**YOUR TASK**
When you spot the word "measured" in a line of the data below, copy that line.

**DATA BLOCK**
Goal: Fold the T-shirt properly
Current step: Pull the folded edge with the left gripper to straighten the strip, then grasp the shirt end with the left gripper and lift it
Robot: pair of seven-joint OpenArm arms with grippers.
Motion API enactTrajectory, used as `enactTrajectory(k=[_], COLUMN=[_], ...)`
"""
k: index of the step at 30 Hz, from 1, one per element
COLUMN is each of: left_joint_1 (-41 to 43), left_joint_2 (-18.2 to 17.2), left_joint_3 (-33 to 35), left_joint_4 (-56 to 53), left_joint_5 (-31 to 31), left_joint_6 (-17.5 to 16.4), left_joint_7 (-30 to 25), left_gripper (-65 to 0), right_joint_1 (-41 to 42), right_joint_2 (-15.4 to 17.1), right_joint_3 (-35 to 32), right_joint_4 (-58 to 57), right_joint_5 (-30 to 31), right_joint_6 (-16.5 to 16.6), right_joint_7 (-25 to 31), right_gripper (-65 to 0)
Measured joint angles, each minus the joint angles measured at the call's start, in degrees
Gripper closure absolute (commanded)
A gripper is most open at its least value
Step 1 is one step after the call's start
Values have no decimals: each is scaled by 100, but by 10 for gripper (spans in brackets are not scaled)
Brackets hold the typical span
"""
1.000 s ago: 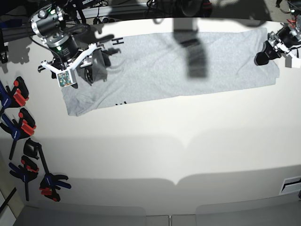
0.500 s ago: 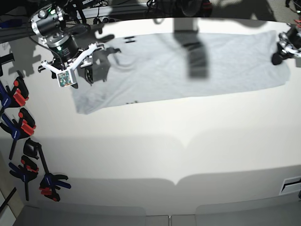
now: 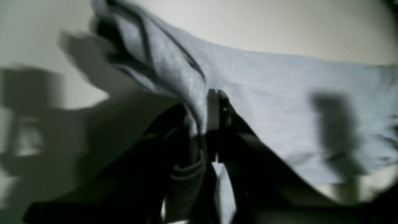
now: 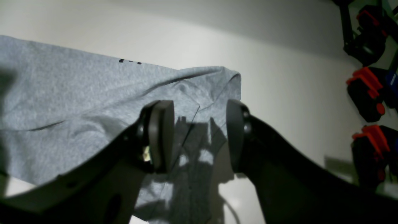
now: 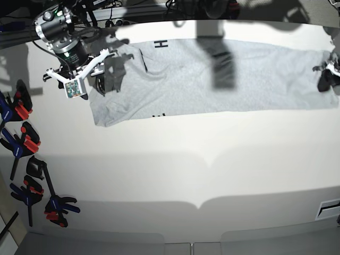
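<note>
Shirt (image 5: 212, 79) lies spread in a long band across the far side of the table (image 5: 175, 175), running from approx 10 o'clock to 3 o'clock in the base view. Grey, plain side mostly up; bits of black lettering show at the far edge near 11 and at the near edge around the middle-left. Dark shadow bar crosses the cloth near 12.

L gripper (image 5: 325, 79) sits at the 3 o'clock end of the shirt, right at the frame edge. Its wrist cam shows the jaws pinched together on a bunched fold of shirt (image 3: 279, 93), w/ cloth gathered in ridges above the fingers (image 3: 214, 109) and draping off to the right. Pic is blurred, so finer detail can't be made out.

R gripper (image 5: 101, 74) is at the 10 o'clock end. Wrist cam: pads (image 4: 160, 133) stand clearly apart, nothing between them, over the shirt's corner (image 4: 93, 102). That corner is rumpled, edge curled up slightly. Whether the pads touch the fabric can't be told.

Clamps (image 5: 24, 143), black w/ red and blue, lie along the table's 9 o'clock side, well apart from the shirt; also seen at 3 o'clock in the R wrist view (image 4: 370, 93).
</note>
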State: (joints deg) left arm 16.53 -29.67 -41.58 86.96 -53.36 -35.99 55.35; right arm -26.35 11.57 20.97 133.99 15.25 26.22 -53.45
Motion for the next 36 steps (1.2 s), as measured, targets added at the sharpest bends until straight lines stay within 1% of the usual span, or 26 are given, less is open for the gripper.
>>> enactTrajectory(k=[1,2,3,6,9,12,14,15,18,20,23,26,31,36], left_joint_1=[-2,-4,-2,-2,-2,13,13,15,-2,-20,-2,-7,-4,0], left_joint_2=[24,52,81,94,90,87,90,90,131,306,599,765,874,887], left_joint_3=[0,0,0,48,225,693,1110,1331,1908,2120,2190,2192,2192,2192], left_joint_4=[234,450,634,1036,1204,1202,1202,1202,1204,1204,1305,1552,1996,2269], left_joint_5=[234,354,409,374,389,494,629,715,826,826,844,868,970,861], left_joint_6=[210,282,275,256,256,291,667,741,748,748,748,748,748,750], left_joint_7=[-92,-90,-81,232,470,466,400,291,68,74,166,160,164,177], left_gripper=[0,0,0,0,0,0,0,0,0,0,0,0,0,0], right_joint_1=[-2,-2,0,0,0,0,0,-2,0,0,-2,0,2,4], right_joint_2=[0,0,0,0,0,0,0,2,0,0,0,0,0,0], right_joint_3=[2,4,4,4,4,4,4,4,4,4,4,4,4,4], right_joint_4=[0,0,0,0,0,0,0,0,0,0,0,0,0,0], right_joint_5=[4,2,0,2,0,2,0,0,0,0,-2,0,0,0], right_joint_6=[0,0,0,0,0,0,0,0,0,0,0,0,0,0], right_joint_7=[4,2,2,2,4,4,4,4,48,50,50,50,50,50], right_gripper=[-258,-258,-258,-258,-258,-258,-258,-258,-258,-258,-258,-258,-258,-258])
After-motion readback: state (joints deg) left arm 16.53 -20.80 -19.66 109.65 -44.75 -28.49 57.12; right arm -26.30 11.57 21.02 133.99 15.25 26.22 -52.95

**ANSWER TO THIS EXERCISE**
Measured joint angles, each minus the joint angles measured at the call's start, in degrees
Motion for the next 36 steps (1.2 s), as measured, targets added at the sharpest bends until straight lines stay within 1% of the usual span, or 26 are given, less is open for the gripper.

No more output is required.